Twenty Rooms

This problem is from the British Mathematical Olympiad. It is Problem 3 of the 2014 Round 1 paper. The problem states:

A hotel has ten rooms along each side of a corridor. An olympiad team leader wishes to book seven rooms on the corridor so that no two reserved rooms on the same side of the corridor are adjacent. In how many ways can this be done?

Python

A simple approach is to look through all possible combinations of 7 rooms that could be chosen. Start by defining an array to represent the state of the corridor at any moment.

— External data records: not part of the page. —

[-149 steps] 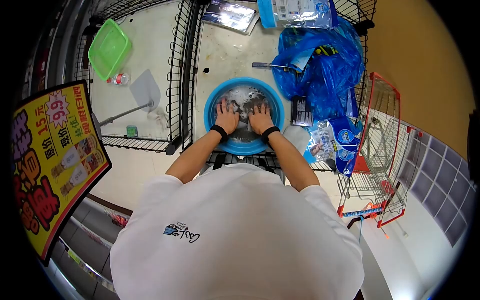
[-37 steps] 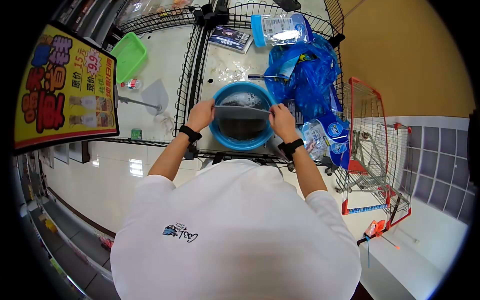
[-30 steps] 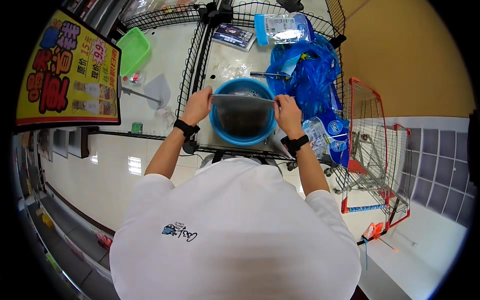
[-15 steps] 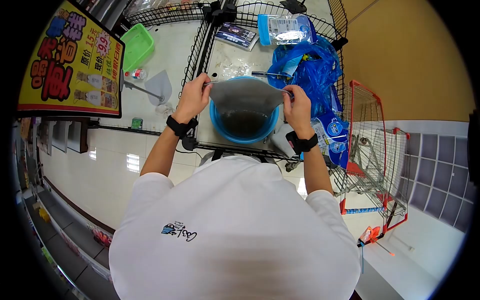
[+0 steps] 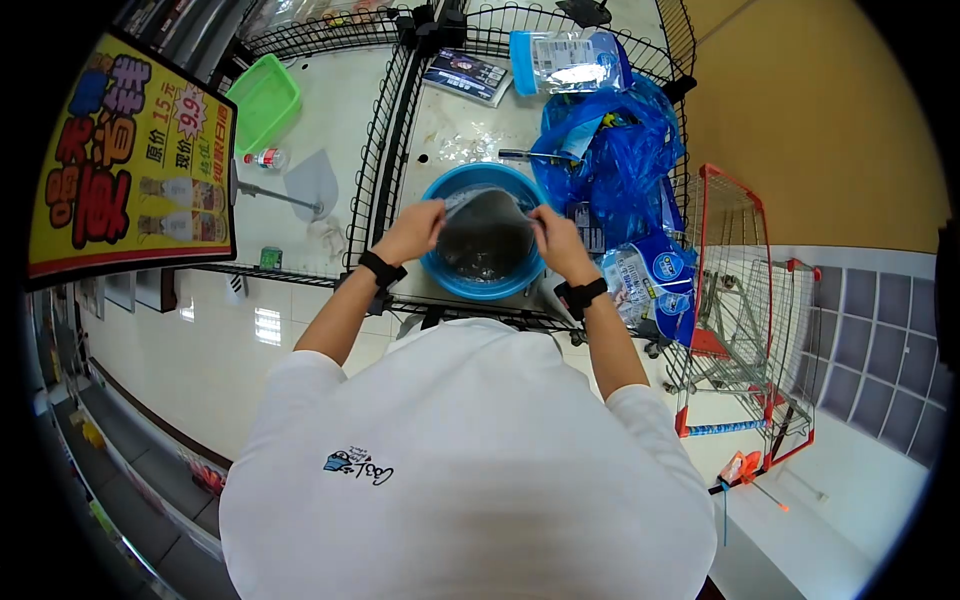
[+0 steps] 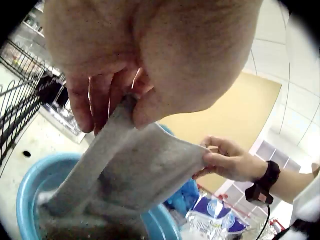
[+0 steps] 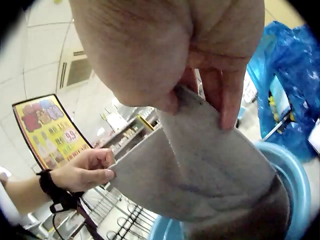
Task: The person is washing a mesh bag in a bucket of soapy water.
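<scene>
A wet grey cloth hangs over a blue basin of soapy water, its lower end dipping into the basin. My left hand pinches its left corner, and my right hand pinches the right corner. In the left wrist view the left hand grips the cloth between thumb and fingers, with the right hand across from it and the basin below. From the right wrist, the right hand pinches the cloth and the left hand holds the far corner.
The basin sits on a white shelf bounded by black wire dividers. Blue plastic bags and packets lie right and behind. A green tub and small bottle sit left. A red wire cart stands right, a yellow sign left.
Half a second ago the cloth was stretched flat and high above the basin. Both hands have since come down and closer together, and the cloth sags into the basin.
</scene>
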`<state>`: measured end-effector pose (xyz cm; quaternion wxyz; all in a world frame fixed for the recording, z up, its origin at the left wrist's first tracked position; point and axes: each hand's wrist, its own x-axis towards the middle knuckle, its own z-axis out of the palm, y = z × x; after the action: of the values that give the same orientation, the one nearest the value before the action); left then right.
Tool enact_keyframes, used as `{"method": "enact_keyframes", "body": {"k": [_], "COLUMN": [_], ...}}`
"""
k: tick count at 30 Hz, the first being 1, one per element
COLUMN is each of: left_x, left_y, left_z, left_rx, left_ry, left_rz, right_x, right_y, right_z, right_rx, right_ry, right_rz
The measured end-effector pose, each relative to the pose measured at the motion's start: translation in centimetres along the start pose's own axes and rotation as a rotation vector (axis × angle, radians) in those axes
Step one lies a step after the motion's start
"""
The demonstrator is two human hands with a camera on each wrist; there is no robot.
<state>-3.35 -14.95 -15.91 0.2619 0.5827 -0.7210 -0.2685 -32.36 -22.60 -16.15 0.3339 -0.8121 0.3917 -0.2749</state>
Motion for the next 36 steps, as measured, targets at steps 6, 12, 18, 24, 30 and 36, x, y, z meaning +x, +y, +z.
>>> {"method": "enact_keyframes", "body": {"k": [6,12,18,24,30,36], "left_x": [-0.8,0.1,0.8,1.7,3.0,2.6], "left_y": [-3.8,-5.4,-7.2,-8.6,-9.6,-9.3], "left_z": [7.4,11.4,14.0,15.3,16.2,15.7], "left_rx": [0.047,0.117,0.429,0.515,0.485,0.483], "left_ry": [-0.300,-0.435,-0.570,-0.697,-0.790,-0.715], "left_rz": [-0.020,-0.115,-0.116,-0.227,-0.307,-0.241], "right_x": [-2.4,-2.7,-0.5,1.0,1.6,1.5], "right_y": [4.4,6.7,7.0,8.0,9.8,9.4], "right_z": [5.7,9.4,11.0,13.1,15.0,14.5], "right_rx": [-0.106,-0.184,-0.504,-0.634,-0.584,-0.613], "right_ry": [-0.347,-0.492,-0.700,-0.892,-0.957,-0.989], "right_rz": [0.148,0.144,0.124,0.166,0.297,0.244]}}
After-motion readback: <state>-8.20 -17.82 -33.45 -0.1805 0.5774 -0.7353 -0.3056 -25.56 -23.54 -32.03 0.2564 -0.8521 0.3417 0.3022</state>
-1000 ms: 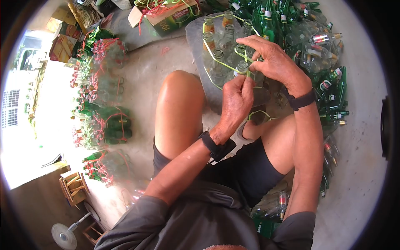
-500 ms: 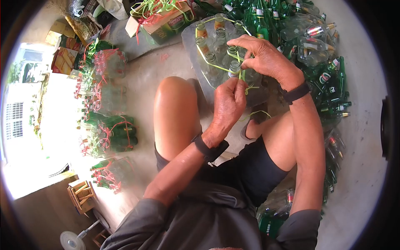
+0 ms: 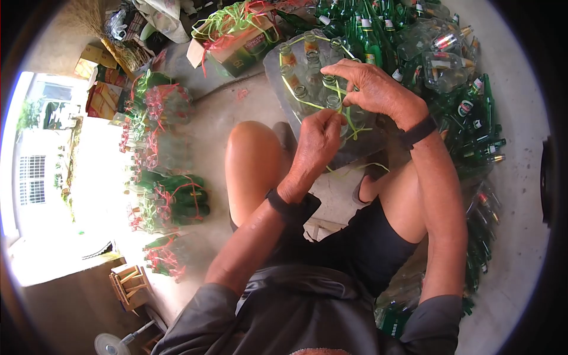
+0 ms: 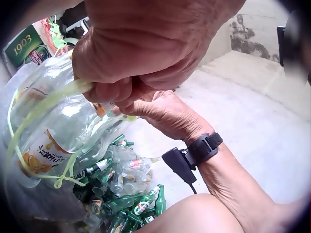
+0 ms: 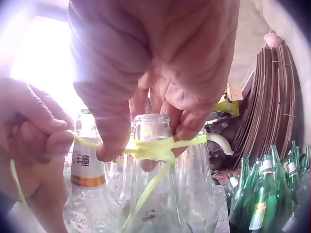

x = [0 for i in range(20)]

Let 0 represent a room that is not chosen. 1 represents a room that is chosen. We ignore the 2 sides of the corridor for now because it makes little difference. Then look through each combination of 7 rooms out of 20.

combinations = []
total = 0

def combination(current_state, length, free_space):
    global total
    if length == 7:
        total += 1
        
        valid = True
        for i in range(9):
            if current_state[i] == current_state[i + 1] == 1:
                valid = False
        for i in range(10, 19):
            if current_state[i] == current_state[i+1] == 1:
                valid = False
        
        if valid:
            combinations.append(current_state.copy())
        return
    else:
        for i in range(free_space, 20):
            current_state[i] = 1
            combination(current_state, length + 1, i +   1)
            current_state[i] = 0

The total variable will allow us to check if the combination function has looked through every single combination. The length paramters tells the function how many rooms have been chosen, and the free_space variable tells the function where to look for the next room that is available to be chosen. Every time the function reaches 7 chosen rooms, it checks if the rooms from 0-9 (side 1), and the rooms from 10-19 (side 2) are adjacent. If the combination is valid, it adds the combination to the array combinations. Now execute:

permute(x, 0, 0)

print(len(combinations))
print(total)

Pass the arguments x (current state), 0 (since no rooms are chosen yet), and 0 (first available room is the room at index 0). len(combinations) correctly returns the output 4352, the answer to the problem. total is the total number of 7 room combinations the function checked through, and returns 77520. This is the number we expect, because 20 Choose 7 (20!/(7!*13!))) = 77520.